The formation of amino acids is significant because they are the

building blocks of proteins. Proteins consist of a specific sequence of

amino acids assembled into a well-defined pattern. Proteins are necessary

for life for two reasons. First, they are important structural

materials used to build the cells of the body. Second, the enzymes

that increase the rate of the multitude of biochemical reactions of life

are also proteins. Miller not only had produced proteins in the laboratory

but also had shown clearly that the precursors of proteins—

the amino acids—were easily formed in a reducing environment

with the appropriate energy.

Perhaps the most important aspect of the experiment was the

ease with which the amino acids were formed. Of all the thousands

of organic compounds that are known to chemists, amino acids

were among those that were formed by this simple experiment. This

strongly implied that one of the first steps in chemical evolution was

not only possible but also highly probable. All that was necessary

for the synthesis of amino acids were the common gases of the solar

system, a reducing environment, and an appropriate energy source,

all of which were present on early Earth.



Consequences



Miller opened an entirely new field of research with his pioneering

experiments. His results showed that much about chemical

evolution could be learned by experimentation in the laboratory.

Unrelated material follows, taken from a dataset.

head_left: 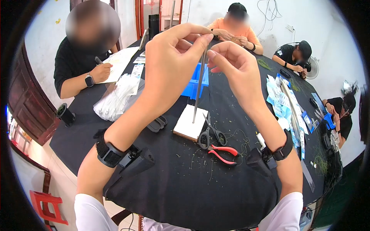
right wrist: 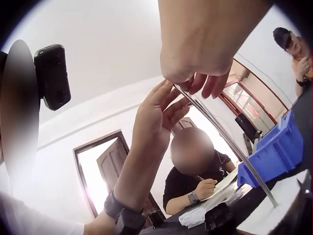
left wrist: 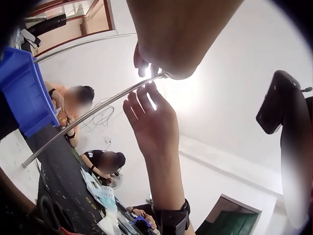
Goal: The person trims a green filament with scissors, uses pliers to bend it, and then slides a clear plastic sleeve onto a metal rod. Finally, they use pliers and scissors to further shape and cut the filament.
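Observation:
A slim metal rod (head_left: 200,82) rises from a white-topped block (head_left: 189,122) on the black table, leaning slightly. At its top end my left hand (head_left: 173,57) brings thumb and index fingertip together, pinching the tip. My right hand (head_left: 239,69) is raised just beside the rod, fingers bent and thumb tip close to it a little lower down. In the left wrist view the right hand's fingertips (left wrist: 150,87) come right up to the rod's upper end. I cannot tell whether the right fingers pinch something thin. Black-handled scissors (head_left: 210,134) lie by the block's corner.
Red-handled pliers (head_left: 223,154) lie near the scissors among green thread scraps. A blue bin (head_left: 196,82) stands behind the rod. Plastic bags (head_left: 115,98) lie left, blue-and-white packets (head_left: 279,98) right. Several people sit around the table; one (head_left: 73,65) writes on paper.

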`<state>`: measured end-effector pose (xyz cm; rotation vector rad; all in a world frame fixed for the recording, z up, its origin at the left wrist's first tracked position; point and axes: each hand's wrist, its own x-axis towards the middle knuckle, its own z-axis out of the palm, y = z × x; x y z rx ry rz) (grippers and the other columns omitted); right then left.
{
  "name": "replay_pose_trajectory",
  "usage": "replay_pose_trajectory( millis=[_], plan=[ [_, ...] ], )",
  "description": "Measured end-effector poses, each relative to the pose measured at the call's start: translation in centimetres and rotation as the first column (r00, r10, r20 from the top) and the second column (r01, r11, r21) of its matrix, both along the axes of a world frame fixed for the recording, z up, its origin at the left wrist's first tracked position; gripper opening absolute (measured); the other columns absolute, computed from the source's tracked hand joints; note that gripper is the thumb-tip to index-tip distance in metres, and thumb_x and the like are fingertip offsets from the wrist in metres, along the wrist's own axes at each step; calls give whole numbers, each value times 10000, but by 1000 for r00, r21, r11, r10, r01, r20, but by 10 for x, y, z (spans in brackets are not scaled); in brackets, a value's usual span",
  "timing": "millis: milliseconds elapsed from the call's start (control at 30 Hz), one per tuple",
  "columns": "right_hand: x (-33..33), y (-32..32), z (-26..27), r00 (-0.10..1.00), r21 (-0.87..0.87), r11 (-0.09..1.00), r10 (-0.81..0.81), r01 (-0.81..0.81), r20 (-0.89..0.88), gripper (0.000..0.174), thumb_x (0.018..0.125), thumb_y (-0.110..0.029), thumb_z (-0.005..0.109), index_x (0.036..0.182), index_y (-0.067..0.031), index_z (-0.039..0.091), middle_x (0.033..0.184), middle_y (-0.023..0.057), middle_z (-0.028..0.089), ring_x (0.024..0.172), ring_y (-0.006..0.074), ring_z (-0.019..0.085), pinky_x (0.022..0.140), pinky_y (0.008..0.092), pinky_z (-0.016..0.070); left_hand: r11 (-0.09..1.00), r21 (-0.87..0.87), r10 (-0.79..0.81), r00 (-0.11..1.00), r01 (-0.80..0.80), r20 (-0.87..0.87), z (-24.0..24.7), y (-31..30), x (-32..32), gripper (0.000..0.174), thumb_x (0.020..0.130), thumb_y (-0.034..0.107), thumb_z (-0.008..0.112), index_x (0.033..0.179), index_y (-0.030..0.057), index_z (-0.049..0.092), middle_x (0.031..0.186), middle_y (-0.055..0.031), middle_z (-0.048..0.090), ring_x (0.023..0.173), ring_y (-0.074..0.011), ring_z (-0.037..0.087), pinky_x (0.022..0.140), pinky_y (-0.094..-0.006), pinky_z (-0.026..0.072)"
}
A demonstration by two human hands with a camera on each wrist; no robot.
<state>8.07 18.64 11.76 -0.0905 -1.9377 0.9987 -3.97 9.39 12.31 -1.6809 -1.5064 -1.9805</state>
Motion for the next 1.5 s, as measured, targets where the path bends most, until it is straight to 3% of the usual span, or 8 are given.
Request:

As a result, Miller and many others soon tried variations on

his original experiment by altering the combination of gases, using

other gases, and trying other types of energy sources. Almost all

the essential amino acids have been produced in these laboratory

experiments.

Miller’s work was based on the presumed composition of the

primordial atmosphere of Earth. The composition of this atmosphere

was calculated on the basis of the abundance of elements

in the universe. If this reasoning is correct, then it is highly likely

that there are many other bodies in the universe that have similar

atmospheres and are near energy sources similar to the Sun.

Moreover, Miller’s experiment strongly suggests that amino acids,

and perhaps life as well, should have formed on other planets.